Dans une tyrannie en déliquescence (qui s’amoindrit dans tous les secteurs de la société au lieu de prospérer), lorsque la Sécurité militaire impose la chappe de plomb de l’enlèvement, de la torture et de l’assassinat, lorsque l’arrestologie (la science des arrestations) rivalise avec la discernologie, il doit se lever, dans la troupe des hommes et des femmes en toges, un accusateur public pour brandir la lanterne sacrée du bon sens, du bon goût, et rappeler les vertus du Bien, du Vrai et du Beau, la valeur de la liberté en somme. Car l’heure est au règne des anthopophobes, des nécrophiles et autres nécrologues. Dans L’Archipel du Goulag, Soljenitsyne écrit : « Sans doute, dans un climat de soumission générale, un accès de désespoir est-il toujours salutaire » (p. 315).
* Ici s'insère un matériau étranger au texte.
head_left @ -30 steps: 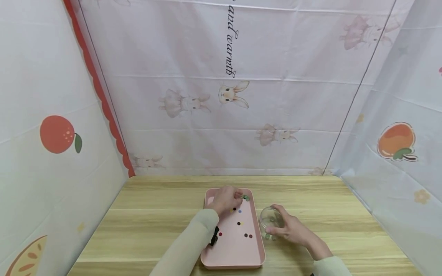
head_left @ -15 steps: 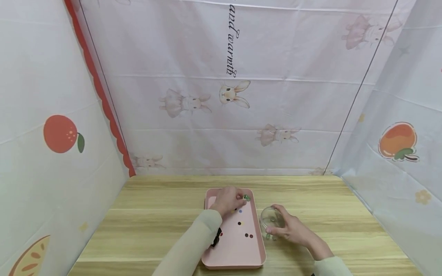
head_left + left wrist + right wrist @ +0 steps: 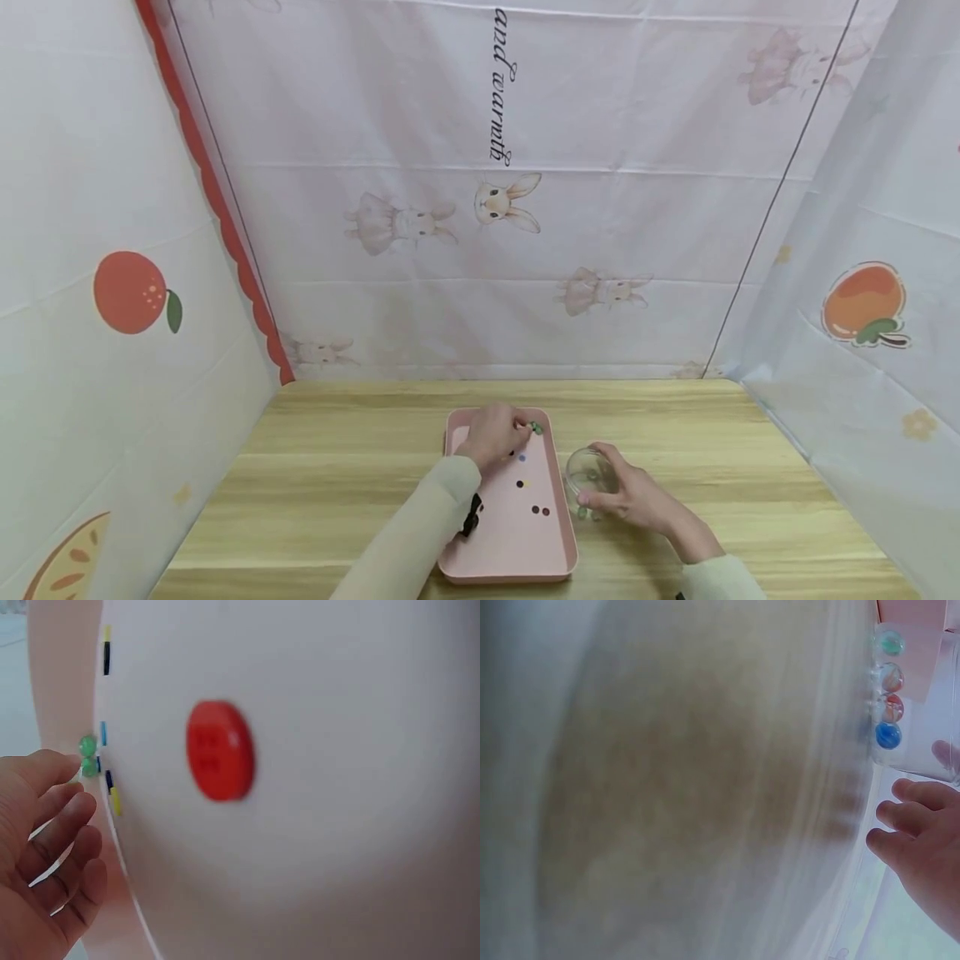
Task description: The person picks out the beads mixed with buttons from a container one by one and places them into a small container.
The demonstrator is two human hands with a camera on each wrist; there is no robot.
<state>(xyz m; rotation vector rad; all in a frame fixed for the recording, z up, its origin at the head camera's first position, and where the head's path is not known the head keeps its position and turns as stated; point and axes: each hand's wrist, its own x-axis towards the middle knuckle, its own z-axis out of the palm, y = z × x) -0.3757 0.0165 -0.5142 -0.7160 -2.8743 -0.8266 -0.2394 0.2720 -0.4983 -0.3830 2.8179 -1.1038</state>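
Left hand (image 3: pixel 491 435) with loosely curled fingers, empty, beside green marbles (image 3: pixel 535 428) at twelve o'clock in the pink tray (image 3: pixel 555 557); right hand (image 3: pixel 633 498) wrapped round a clear glass cup (image 3: pixel 589 475) at three o'clock of the tray.

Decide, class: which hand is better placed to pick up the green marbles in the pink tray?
Left. The left hand is over the pink tray, fingertips beside the green marbles; the right hand holds the glass cup.

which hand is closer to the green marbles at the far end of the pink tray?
Left. The left hand has fingertips right beside the green marbles; the right hand holds the clear cup off the tray.
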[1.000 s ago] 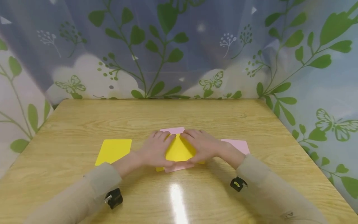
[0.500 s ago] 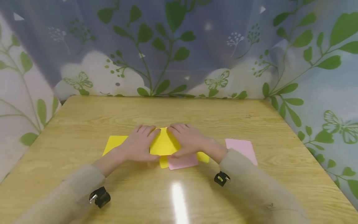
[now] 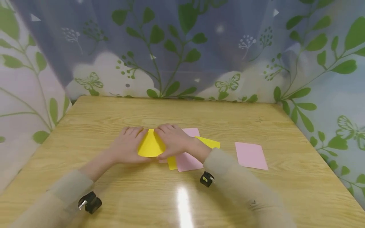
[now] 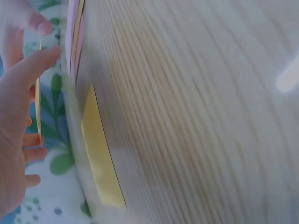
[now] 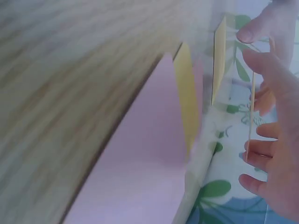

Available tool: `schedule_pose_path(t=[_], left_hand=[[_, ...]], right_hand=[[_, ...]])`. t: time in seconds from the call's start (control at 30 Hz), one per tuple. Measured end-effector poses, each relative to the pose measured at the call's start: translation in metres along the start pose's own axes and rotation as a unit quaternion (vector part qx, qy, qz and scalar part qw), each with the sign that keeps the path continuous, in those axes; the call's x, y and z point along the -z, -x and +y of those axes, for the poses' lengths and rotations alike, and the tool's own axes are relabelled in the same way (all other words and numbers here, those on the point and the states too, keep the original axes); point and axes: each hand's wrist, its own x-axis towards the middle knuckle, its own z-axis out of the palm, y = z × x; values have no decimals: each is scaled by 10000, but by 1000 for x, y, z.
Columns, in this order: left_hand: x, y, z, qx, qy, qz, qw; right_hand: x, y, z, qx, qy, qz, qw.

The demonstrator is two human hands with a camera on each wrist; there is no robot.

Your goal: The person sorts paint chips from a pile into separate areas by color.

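Observation:
Both hands hold one yellow sheet by its sides, just above the wooden table. My left hand pinches its left edge and my right hand pinches its right edge. In the left wrist view the sheet shows edge-on between the thumb and fingers of my left hand, above another yellow sheet lying flat. In the right wrist view my right hand grips the thin yellow edge. Right of the hands lies a crossed pile of a pink sheet and a yellow sheet.
A single pink sheet lies alone to the right. A leaf-patterned curtain closes in the table at the back and sides. A black wrist camera sits on the left sleeve and another on the right sleeve.
Both hands have carried the yellow sheet leftward, off the pink and yellow pile, to over the spot where the left yellow sheet lay. The pile is now uncovered.

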Motion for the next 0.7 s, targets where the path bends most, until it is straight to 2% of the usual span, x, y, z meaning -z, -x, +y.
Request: schedule_pose_path(t=[0.17, 0.27, 0.53, 0.7], left_hand=[[0, 14, -18, -129, -20, 147, 9998], [1, 21, -28, -186, -26, 112, 9998], [4, 32, -45, 17, -31, -451, 9990], [7, 38, -52, -7, -5, -541, 9985]], right_hand=[[-4, -15, -16, -117, 135, -129, 9998], [-6, -24, -24, -187, 113, -195, 9996], [-12, -44, -42, -364, 50, -255, 9990], [-14, -55, -52, -476, 96, -335, 9983]])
Il a vu juste. Lorsque le sort de toute une nation est en jeu, il faut avoir en horreur les demi-mesures. C’est le cas. Nous devons donner une réponse proportionnelle au mépris, à l’arrogance et aux violences répétées contre les enseignants dans notre pays, en restant tous chez nous demain. Ils ont atteint leur point de rupture. Voici quelques cas graves de violation des droits des enseignants au Cameroun dans un passé récent et des atteintes à la liberté académique dans le supérieur : d’abord, la bastonnade de nos collègues dans nos campus universitaires depuis les années 90 jusqu’aux derniers événements tragiques de 2016 à l’Université de Buéa qui ont précipité la guerre civile au Nord-ouest et au Sud-ouest ; ensuite, le gazage et la mise à tabac par les policiers et les gendarmes des collègues du secondaire, membres du Collectif des enseignants indignés du Cameroun qui, devant la morgue du Centre Hospitalier Universitaire (CHU), rendaient pacifiquement hommage à Boris Kévin Njomi Tchakounté, professeur de mathématique assassiné par son élève le 14 janvier 2020 ; enfin, la détention arbitraire de notre collègue, le Professeur Alain Fogue Tedom, dans la Prison centrale de Yaoundé. Ce collègue avait été arrêté dans la nuit du 21 septembre 2020, détenu illégalement et torturé psychologiquement au Secrétariat d’État à la Défense. De même, le 20 septembre dernier, Joël Émile Bamkoui, le Directeur de la Sécurité militaire, s’est fait le plaisir sadique de capturer un enseignant de philosophie de l’Université de Yaoundé I, en pleine ville, à Yaoundé. Après son enlèvement, l’officier supérieur l’a insulté publiquement, lui a fait subir la torture et l’humiliation dans ses bureaux. Ledit enseignant s’en sort avec un grave traumatisme facial et une diminution de la vue nécessitant une surveillance médicale rigoureuse permanente, à vie.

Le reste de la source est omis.